• Problem statement:
The required response is the number of lines in the entries that include the word "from", with nothing added.

• Information provided:

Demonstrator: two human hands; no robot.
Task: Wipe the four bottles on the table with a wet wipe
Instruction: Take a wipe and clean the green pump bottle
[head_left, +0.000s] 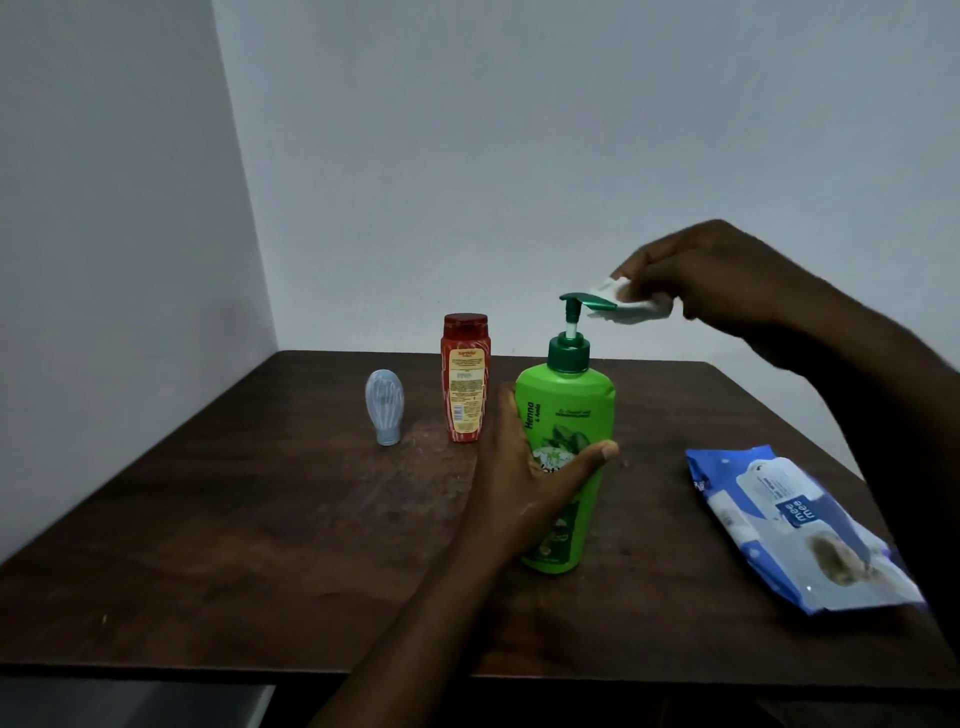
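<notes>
A tall green pump bottle (571, 410) stands upright near the middle of the dark wooden table (260, 519). My left hand (524, 467) grips its body, thumb across the front label. My right hand (706, 275) pinches a white wet wipe (618, 299) against the dark green pump head (582, 301). Behind and to the left stand a red bottle (465, 379) and a small pale blue bottle (385, 408) resting upside down on its cap. I see only three bottles.
A blue and white pack of wet wipes (789, 530) lies on the table at the right, near its edge. Pale walls meet in a corner behind the table.
</notes>
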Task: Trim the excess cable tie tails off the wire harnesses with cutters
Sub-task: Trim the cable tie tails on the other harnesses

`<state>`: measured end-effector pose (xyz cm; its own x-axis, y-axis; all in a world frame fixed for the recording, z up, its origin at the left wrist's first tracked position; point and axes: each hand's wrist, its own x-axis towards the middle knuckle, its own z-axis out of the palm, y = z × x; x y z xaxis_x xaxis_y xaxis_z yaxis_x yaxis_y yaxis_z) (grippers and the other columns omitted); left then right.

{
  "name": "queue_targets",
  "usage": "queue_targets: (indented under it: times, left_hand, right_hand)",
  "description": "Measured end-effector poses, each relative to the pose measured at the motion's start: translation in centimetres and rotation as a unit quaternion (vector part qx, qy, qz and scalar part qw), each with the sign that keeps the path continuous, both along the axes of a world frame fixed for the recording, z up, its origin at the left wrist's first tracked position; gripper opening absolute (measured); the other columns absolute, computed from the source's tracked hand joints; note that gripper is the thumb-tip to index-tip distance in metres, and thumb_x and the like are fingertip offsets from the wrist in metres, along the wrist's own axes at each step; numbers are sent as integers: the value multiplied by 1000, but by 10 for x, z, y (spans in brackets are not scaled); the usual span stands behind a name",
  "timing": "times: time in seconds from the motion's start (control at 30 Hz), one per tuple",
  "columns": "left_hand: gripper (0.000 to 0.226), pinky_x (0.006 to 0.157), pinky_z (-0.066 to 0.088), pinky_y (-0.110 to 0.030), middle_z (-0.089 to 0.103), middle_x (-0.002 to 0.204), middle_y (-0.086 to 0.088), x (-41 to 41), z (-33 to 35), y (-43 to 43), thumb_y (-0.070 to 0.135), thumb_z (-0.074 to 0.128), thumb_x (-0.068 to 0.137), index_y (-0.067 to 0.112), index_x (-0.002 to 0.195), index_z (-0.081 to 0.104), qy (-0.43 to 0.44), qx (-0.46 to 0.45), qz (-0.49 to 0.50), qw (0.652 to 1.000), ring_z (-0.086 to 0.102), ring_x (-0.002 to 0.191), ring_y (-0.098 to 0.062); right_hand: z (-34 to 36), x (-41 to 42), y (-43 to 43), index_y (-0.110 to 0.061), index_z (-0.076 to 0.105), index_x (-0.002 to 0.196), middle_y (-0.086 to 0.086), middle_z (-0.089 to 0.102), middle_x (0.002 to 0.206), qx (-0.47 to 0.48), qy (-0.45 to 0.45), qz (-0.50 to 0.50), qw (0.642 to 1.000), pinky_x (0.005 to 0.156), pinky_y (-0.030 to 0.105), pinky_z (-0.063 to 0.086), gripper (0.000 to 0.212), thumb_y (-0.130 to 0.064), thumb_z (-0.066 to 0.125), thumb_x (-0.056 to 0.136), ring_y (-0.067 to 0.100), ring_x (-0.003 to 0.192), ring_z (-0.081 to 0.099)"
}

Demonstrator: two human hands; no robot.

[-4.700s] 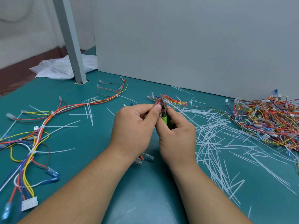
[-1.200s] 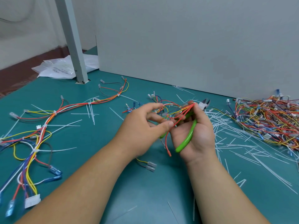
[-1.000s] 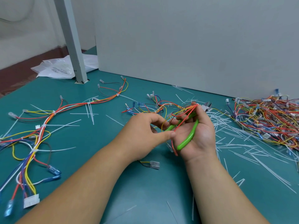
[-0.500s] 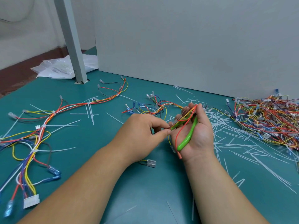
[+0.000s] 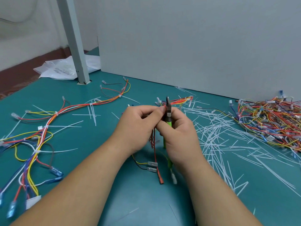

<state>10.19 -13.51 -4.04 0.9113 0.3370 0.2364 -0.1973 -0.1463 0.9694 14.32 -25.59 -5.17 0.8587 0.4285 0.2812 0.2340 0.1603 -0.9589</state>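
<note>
Untrimmed harness (image 5: 48,121) lies far left on the mat. My left hand (image 5: 138,128) pinches the wire harness (image 5: 179,100) mid-table, against the cutters (image 5: 168,111); my right hand (image 5: 179,137) grips their green handles, tip up. Cut tie tails (image 5: 219,136) and the harness pile (image 5: 268,121) sit right.

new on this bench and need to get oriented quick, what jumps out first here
Dead centre, the left hand holds a wire harness while the right hand grips green-handled cutters. White cut-off tie tails litter the table to their right, before a tangled harness pile.
</note>
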Motion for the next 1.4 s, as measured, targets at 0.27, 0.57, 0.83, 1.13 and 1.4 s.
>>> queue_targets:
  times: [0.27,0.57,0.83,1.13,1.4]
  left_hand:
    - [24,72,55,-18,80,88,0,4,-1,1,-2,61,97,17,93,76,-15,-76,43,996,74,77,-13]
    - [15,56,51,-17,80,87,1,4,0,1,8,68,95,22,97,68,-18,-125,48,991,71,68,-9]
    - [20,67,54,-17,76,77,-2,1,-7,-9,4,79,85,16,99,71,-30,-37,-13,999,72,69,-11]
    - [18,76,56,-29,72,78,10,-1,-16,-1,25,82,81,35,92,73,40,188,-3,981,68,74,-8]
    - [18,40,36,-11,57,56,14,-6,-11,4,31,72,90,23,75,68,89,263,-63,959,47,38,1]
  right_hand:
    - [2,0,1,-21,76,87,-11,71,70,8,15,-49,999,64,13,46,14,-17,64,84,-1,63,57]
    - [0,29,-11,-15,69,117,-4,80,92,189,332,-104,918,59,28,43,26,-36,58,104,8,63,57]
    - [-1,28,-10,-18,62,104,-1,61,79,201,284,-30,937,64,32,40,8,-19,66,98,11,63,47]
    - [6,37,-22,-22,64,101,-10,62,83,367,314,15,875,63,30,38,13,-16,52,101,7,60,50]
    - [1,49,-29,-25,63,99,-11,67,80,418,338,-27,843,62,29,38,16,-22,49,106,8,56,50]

• Response for this exercise:
2